Aim of the exercise
Nothing outside the range is to be copied. From the entries below, reproduce exactly the lines starting at the one with "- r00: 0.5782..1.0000" and ending at the one with "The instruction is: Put", without pictures.

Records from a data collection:
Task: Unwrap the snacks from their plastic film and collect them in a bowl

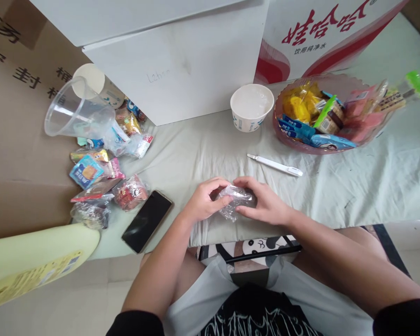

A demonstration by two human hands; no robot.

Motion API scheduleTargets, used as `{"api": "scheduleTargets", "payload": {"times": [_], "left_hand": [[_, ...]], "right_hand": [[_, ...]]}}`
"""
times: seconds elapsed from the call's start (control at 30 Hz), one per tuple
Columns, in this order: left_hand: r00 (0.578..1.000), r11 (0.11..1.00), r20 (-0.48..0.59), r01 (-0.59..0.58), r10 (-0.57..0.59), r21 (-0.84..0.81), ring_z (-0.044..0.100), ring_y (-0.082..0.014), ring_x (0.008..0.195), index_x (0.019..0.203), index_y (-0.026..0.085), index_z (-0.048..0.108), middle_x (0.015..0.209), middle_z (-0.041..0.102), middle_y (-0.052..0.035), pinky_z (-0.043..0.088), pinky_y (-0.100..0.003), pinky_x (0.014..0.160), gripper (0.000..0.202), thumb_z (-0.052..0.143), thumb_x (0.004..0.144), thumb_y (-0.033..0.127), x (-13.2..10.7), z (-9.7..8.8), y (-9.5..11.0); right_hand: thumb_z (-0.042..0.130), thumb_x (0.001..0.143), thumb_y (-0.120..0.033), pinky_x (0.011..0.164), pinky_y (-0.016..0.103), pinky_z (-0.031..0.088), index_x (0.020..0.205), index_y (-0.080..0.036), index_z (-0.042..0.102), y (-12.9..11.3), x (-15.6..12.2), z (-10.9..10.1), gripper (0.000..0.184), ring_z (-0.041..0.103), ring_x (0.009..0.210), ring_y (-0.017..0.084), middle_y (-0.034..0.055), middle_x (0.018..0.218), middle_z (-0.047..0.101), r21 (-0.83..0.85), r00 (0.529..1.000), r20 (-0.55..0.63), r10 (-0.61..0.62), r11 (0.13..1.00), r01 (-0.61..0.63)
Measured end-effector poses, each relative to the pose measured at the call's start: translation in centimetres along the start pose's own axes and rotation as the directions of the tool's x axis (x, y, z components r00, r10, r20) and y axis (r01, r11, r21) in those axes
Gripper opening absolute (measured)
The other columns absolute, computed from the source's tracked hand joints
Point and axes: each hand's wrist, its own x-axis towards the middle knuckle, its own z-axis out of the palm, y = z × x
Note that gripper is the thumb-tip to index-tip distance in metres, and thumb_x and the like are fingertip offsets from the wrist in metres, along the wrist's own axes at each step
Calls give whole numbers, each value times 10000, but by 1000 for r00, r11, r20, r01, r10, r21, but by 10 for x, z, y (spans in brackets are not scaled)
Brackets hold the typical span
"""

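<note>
Near the front edge of the cloth-covered table, both hands hold a crumpled clear plastic wrapper (235,199) between them. My left hand (207,199) curls around its left side, thumb pressed on top. My right hand (266,203) grips the other side, fingers bent and thumb in front. Something darker shows through the plastic by the right palm; its kind cannot be made out. Beyond the right hand lies a white utility knife (275,165), its slim tip pointing left. A black phone (147,221) rests to the left of the left forearm.
A pink glass bowl (279,133) of packaged snacks stands at the back right, beside a white paper bowl (251,109). Left are several snack packets (87,171), a tilted clear plastic cup (63,112) and a yellow-green container (42,252). White boxes (196,60) line the back.
</note>
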Motion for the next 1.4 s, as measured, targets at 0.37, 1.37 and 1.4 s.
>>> {"api": "scheduleTargets", "payload": {"times": [0.37,1.37,1.4], "left_hand": [[997,997,34,71,-72,14,614,-144,729,912,193,688,826,692,-20,505,-272,707,144,683,837,315,1,3,-3],[925,911,-303,93,-228,-402,690,-151,629,790,183,685,691,707,-15,571,-248,585,513,852,622,638,25,19,11],[940,885,-264,75,-216,-459,721,-172,717,850,193,706,783,742,-33,602,-269,641,549,855,607,662,31,26,20]], "right_hand": [[637,872,-307,662,299,458,898,-232,643,-7,3,-1,80,603,698,169,39,828,695,-38,999,-29,-41,998,40],[554,910,-113,699,306,472,986,-258,568,-1,2,-73,164,589,795,165,28,904,636,-704,422,-524,-739,655,273],[543,922,-105,690,302,459,974,-255,576,-3,3,-68,163,584,776,159,23,889,649,-710,450,-494,-744,644,286]]}}
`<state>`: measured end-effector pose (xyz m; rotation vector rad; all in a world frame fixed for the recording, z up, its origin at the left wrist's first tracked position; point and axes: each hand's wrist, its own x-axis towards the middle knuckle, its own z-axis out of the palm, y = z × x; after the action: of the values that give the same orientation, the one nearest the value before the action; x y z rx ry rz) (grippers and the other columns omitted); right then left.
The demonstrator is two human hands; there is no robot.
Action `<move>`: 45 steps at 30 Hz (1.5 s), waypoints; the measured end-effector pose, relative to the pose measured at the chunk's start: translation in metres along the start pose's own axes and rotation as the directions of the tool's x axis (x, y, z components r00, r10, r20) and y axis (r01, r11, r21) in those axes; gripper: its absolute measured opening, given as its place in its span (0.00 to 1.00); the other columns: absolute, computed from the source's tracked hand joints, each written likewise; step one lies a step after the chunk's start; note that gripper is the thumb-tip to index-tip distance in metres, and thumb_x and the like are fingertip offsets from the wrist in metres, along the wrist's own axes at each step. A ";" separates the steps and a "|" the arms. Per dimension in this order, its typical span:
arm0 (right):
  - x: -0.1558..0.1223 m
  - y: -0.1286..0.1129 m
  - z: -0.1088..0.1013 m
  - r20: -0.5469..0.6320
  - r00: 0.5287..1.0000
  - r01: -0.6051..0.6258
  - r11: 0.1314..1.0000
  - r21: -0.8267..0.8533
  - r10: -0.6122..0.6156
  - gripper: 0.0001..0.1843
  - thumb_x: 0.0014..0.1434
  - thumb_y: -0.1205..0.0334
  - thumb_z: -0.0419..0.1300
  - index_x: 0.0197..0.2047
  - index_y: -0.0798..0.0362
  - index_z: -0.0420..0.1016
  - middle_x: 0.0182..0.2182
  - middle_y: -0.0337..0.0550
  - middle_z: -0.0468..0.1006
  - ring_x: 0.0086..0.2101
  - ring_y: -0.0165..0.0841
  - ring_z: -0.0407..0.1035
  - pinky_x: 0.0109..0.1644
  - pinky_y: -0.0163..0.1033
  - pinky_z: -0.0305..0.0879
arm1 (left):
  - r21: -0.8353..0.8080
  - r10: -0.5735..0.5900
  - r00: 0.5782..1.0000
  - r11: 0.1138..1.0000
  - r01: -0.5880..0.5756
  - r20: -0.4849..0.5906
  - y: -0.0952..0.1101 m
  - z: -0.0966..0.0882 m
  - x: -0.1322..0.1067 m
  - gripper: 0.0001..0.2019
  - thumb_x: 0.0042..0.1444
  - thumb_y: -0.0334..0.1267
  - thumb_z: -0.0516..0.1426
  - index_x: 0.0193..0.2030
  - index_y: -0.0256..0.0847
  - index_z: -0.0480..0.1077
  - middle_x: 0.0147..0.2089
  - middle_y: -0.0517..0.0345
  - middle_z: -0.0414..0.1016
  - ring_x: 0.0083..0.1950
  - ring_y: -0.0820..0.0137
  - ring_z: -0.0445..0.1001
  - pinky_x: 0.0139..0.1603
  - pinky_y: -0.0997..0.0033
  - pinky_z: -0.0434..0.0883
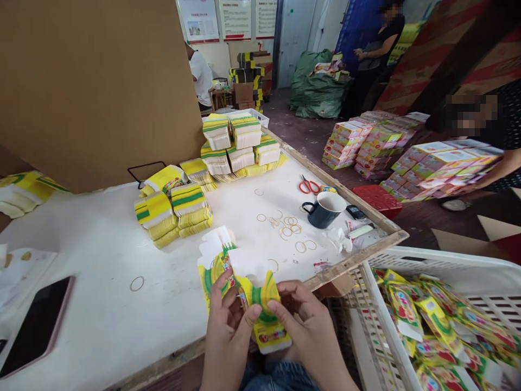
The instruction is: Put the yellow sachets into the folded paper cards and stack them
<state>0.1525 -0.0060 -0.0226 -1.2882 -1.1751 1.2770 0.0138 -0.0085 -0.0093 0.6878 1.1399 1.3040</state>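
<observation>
A yellow and green printed carton [271, 331] is between my two hands at the table's front edge, partly folded, with its curved top edge upward. My left hand [232, 320] pinches its left side between thumb and fingers. On the opposite side, my right hand [303, 315] grips the carton with the thumb in front and the fingers curled behind. Just beyond my left hand, another flat carton [211, 271] with white flaps lies on the table; whether my fingers touch it I cannot tell.
Stacks of flat cartons [175, 209] stand at the table's back. Rubber bands [288, 225], red scissors [309, 185] and a dark mug [323, 210] lie rightward. A phone [38, 326] is at left. A white basket [391, 326] of cartons stands right. People work beyond.
</observation>
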 end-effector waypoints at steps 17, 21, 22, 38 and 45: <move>-0.003 -0.023 -0.024 0.261 0.957 0.148 0.987 -0.067 -0.126 0.11 0.63 0.53 0.58 0.34 0.50 0.76 0.27 0.40 0.73 0.29 0.32 0.66 0.33 0.34 0.62 | -0.049 -0.136 0.904 0.984 0.170 0.405 0.005 -0.018 -0.023 0.22 0.50 0.37 0.66 0.52 0.47 0.67 0.41 0.53 0.79 0.39 0.65 0.79 0.38 0.68 0.72; -0.003 -0.020 -0.024 0.149 0.985 0.080 0.995 0.056 -0.087 0.18 0.62 0.55 0.59 0.55 0.46 0.70 0.34 0.42 0.75 0.33 0.34 0.70 0.36 0.36 0.67 | -0.072 -0.118 0.905 0.984 0.161 0.408 0.001 -0.012 -0.024 0.38 0.50 0.42 0.66 0.66 0.50 0.55 0.51 0.45 0.78 0.48 0.55 0.79 0.45 0.59 0.73; -0.003 -0.020 -0.025 0.159 0.980 0.113 0.993 0.040 -0.118 0.17 0.63 0.54 0.58 0.55 0.45 0.71 0.35 0.43 0.75 0.35 0.35 0.70 0.39 0.37 0.68 | -0.049 -0.121 0.900 0.987 0.155 0.420 0.002 -0.012 -0.024 0.34 0.50 0.42 0.65 0.64 0.50 0.60 0.52 0.46 0.78 0.51 0.54 0.78 0.47 0.59 0.73; -0.005 -0.011 -0.033 0.244 0.969 0.048 0.934 -0.354 0.043 0.17 0.55 0.66 0.59 0.49 0.50 0.70 0.23 0.32 0.63 0.25 0.29 0.60 0.29 0.32 0.58 | 0.276 -0.060 0.924 0.960 -0.051 0.378 -0.008 -0.012 -0.023 0.23 0.57 0.40 0.59 0.61 0.47 0.67 0.62 0.45 0.72 0.58 0.53 0.73 0.56 0.56 0.72; -0.008 -0.003 -0.031 0.187 0.982 0.047 0.946 -0.320 0.015 0.20 0.52 0.71 0.60 0.49 0.47 0.71 0.24 0.33 0.70 0.26 0.31 0.65 0.30 0.33 0.61 | 0.288 -0.073 0.947 0.957 -0.022 0.313 -0.015 -0.005 -0.027 0.23 0.56 0.40 0.60 0.59 0.45 0.69 0.59 0.47 0.74 0.54 0.56 0.76 0.53 0.60 0.73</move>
<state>0.1837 -0.0138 -0.0182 -1.4101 -1.5781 1.2492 0.0180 -0.0383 -0.0173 1.0567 1.0730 0.9653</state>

Answer below
  - r00: 0.5782..1.0000
  - r11: 0.1138..1.0000
  - r01: -0.5880..0.5756
  - r20: -0.4849..0.5906
  - y: -0.0952..0.1101 m
  - z: -0.0966..0.0882 m
  - x: -0.1322..0.1067 m
  - gripper: 0.0001..0.2019
  - thumb_x: 0.0042..0.1444
  - thumb_y: -0.0334..0.1267
  - thumb_z: -0.0516..0.1426
  - index_x: 0.0193..0.2030
  - index_y: -0.0256..0.0847
  - index_z: -0.0480..0.1077
  - middle_x: 0.0147..0.2089
  - middle_y: -0.0517..0.0345
  - middle_z: -0.0414..0.1016
  - ring_x: 0.0083..0.1950
  - ring_y: -0.0820..0.0137
  - ring_z: -0.0445..0.1001
  - pinky_x: 0.0139..0.1603
  - pinky_y: -0.0997..0.0033
  - pinky_z: -0.0434..0.0883
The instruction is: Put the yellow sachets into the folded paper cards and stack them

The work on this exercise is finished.